Those who attempt to teach numbers by means of objects do not sufficiently discriminate between the origin and the nature of number. In practical affairs we have to deal with things. Number is one of the means by which we classify and express our ideas in regard to things. We see a certain object in nature. We give that object a name which shall represent it and call it to mind whenever we hear the name spoken or see it upon the written or printed page. Instead of simply man, tree, rock, we may have man, man ; tree, tree; rock, rock. We must have a name to represent that which is common to these and all other similar groups.
That name is two. Thus, two always means precisely the same thing, whether we say simply two, or two men, or two feet, two units, two tens, or two anything else. That which is common to man, man, man; tree, tree, tree ; rock, rock, rock ; etc., we name three. The general name for one, two, three, etc., is number. Our dealing with objects calls for the theory of numbers. The theory is developed as a pure science, - for it can be nothing else, — and is then applied to objects for practical use.

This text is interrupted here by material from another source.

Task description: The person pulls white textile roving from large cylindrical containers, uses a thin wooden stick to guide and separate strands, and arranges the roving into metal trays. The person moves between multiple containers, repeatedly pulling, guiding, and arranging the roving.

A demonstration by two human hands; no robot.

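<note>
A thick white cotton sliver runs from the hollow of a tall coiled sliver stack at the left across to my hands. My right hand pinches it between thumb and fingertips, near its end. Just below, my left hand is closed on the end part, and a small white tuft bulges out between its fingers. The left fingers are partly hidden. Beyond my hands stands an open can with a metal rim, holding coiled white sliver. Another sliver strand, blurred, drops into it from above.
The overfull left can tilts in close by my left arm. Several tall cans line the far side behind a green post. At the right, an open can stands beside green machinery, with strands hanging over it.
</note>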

The naturalness of the method here advocated has, as I trust, been fully demonstrated. Its simplicity must also be already apparent. But there is a still further reason why it must sooner or later be universally adopted. It is the only method by which the various arithmetical operations can be logically and consistently explained. Warren Colburn in his preface says:
It is remarkable that a child, although he is able to perform a variety of examples which involve addition, subtraction, multiplication, and division, recognizes no operation but addition. Indeed, if we analyze these operations when we perform them in our minds, we shall find that they all reduce to addition. They are only different ways of applying the same principle. And it is only when we use an artificial method of performing them that they take a different form.”
In this paragraph Warren Colburn condemns his own method in the strongest possible manner. Neither he nor any of his disciples have ever attempted the task, from their standpoint an impossible one, of explaining division, except in a partial and incomplete manner, in any such way as is here mentioned. According to them all, division is "the process of finding how many times one number is contained in another, or of finding one of the equal parts of a number.” Thus, division is not one thing, but sometimes one thing and sometimes something else. And how do they find one of the equal parts of a number? Here is the method as explained by Fish (“ The Complete Arithmetic,” by Daniel W. Fish, 1875):
"Ex. If 4 pencils cost 20 cents, what is the cost of 1 pencil ?
“Since 5 cents taken 4 times equals 20 cents, it follows that 5 cents is one of the four equal parts of 20 cents (5 + 5 + 5 + 5 = 20), and we say one-fourth of 20 cents is 5 cents."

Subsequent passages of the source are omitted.